What to work on - Up to the line containing "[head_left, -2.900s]", nothing is kept; from that line through the end of the data below, output every line exactly.

──────────

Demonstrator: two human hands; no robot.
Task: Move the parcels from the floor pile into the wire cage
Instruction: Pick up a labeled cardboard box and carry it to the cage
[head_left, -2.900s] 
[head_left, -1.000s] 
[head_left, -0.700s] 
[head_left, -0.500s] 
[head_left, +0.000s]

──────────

Reply to the exercise -
[head_left, -2.900s] 
[head_left, -1.000s] 
[head_left, -0.700s] 
[head_left, -0.500s] 
[head_left, +0.000s]

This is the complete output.